**EXERCISE DESCRIPTION**. As you work through the listing below, copy each line exactly and drop the images.

── DATA EXCERPT ──

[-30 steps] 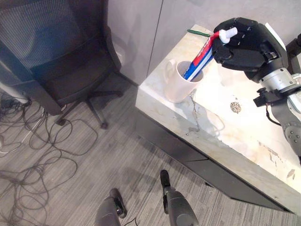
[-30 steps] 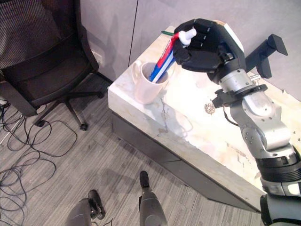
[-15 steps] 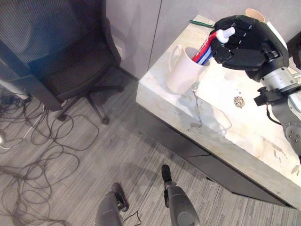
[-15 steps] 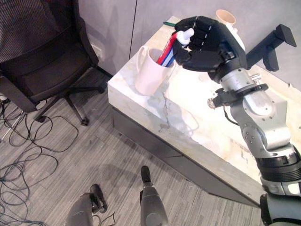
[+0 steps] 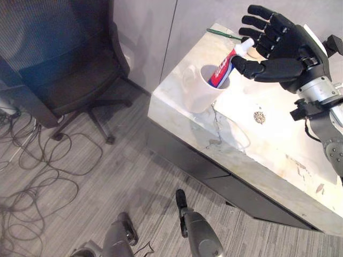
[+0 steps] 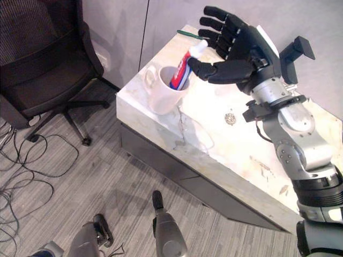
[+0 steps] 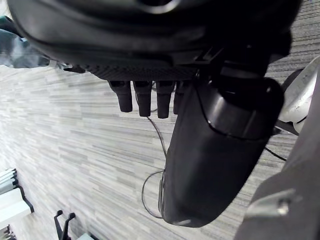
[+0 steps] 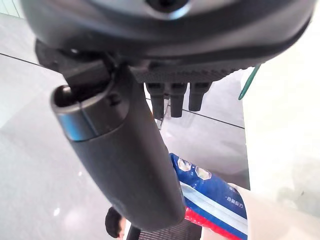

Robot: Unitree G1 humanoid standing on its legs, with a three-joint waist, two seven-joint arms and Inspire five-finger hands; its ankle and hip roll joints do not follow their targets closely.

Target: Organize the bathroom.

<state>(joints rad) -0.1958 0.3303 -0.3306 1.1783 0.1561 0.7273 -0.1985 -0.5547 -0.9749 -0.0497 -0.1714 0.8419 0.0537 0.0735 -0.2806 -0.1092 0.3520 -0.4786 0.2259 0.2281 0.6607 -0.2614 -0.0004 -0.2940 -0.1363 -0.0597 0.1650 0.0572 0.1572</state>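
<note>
Change: half a second ago the right hand [image 5: 278,45] was clenched round the cap end of the toothpaste tube [image 5: 225,64]; now its fingers are spread straight and the tube stands free in the mug [image 5: 202,88]
Right hand: open, fingers splayed, thumb stretched toward the tube's white cap; it hovers just beside the tube, holding nothing; its wrist view shows the straight fingers [image 8: 170,100] above the tube's blue and red end
Left hand [image 7: 150,65]: seen in its own wrist view over grey plank floor; fingers straight, nothing held
Toothpaste tube: leaning in the white mug, cap up, tilted toward the right hand
Mug: upright near the left corner of the marble-topped counter [image 5: 278,155]; handle turned away from the hand
Toothbrush [image 5: 223,35]: green, lying flat near the counter's far edge, behind the mug
Chair [image 5: 59,75]: black office chair on the floor, well apart from the counter
</note>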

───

**YOUR SOLUTION**.
[-30 steps] 
[-30 steps] 
[-15 steps] 
[-15 steps] 
[+0 steps] 
[+0 steps] 
[+0 steps] 
[+0 steps] 

Robot: Unitree G1 humanoid standing on its legs, with a three-joint waist, two seven-joint arms and Inspire five-finger hands; its ankle and hip roll joints do not follow their targets closely.

Target: Organize the bathroom.

<state>(joints rad) -0.1958 0.3303 -0.3306 1.1783 0.1561 0.7273 -0.1985 -0.5547 -0.9749 -0.0497 -0.1714 0.8419 0.0537 0.0735 -0.2806 -0.1092 0.3520 -0.4786 0.2259 0.2281 0.6607 -0.2614 -0.0004 -0.2940 -0.1363 -0.0597 0.1650 0.0572 0.1572</state>
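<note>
Change: half a second ago the right hand [image 5: 278,45] was clenched round the cap end of the toothpaste tube [image 5: 225,64]; now its fingers are spread straight and the tube stands free in the mug [image 5: 202,88]
Right hand: open, fingers splayed, thumb stretched toward the tube's white cap; it hovers just beside the tube, holding nothing; its wrist view shows the straight fingers [image 8: 170,100] above the tube's blue and red end
Left hand [image 7: 150,65]: seen in its own wrist view over grey plank floor; fingers straight, nothing held
Toothpaste tube: leaning in the white mug, cap up, tilted toward the right hand
Mug: upright near the left corner of the marble-topped counter [image 5: 278,155]; handle turned away from the hand
Toothbrush [image 5: 223,35]: green, lying flat near the counter's far edge, behind the mug
Chair [image 5: 59,75]: black office chair on the floor, well apart from the counter
</note>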

Nothing remains open in this exercise.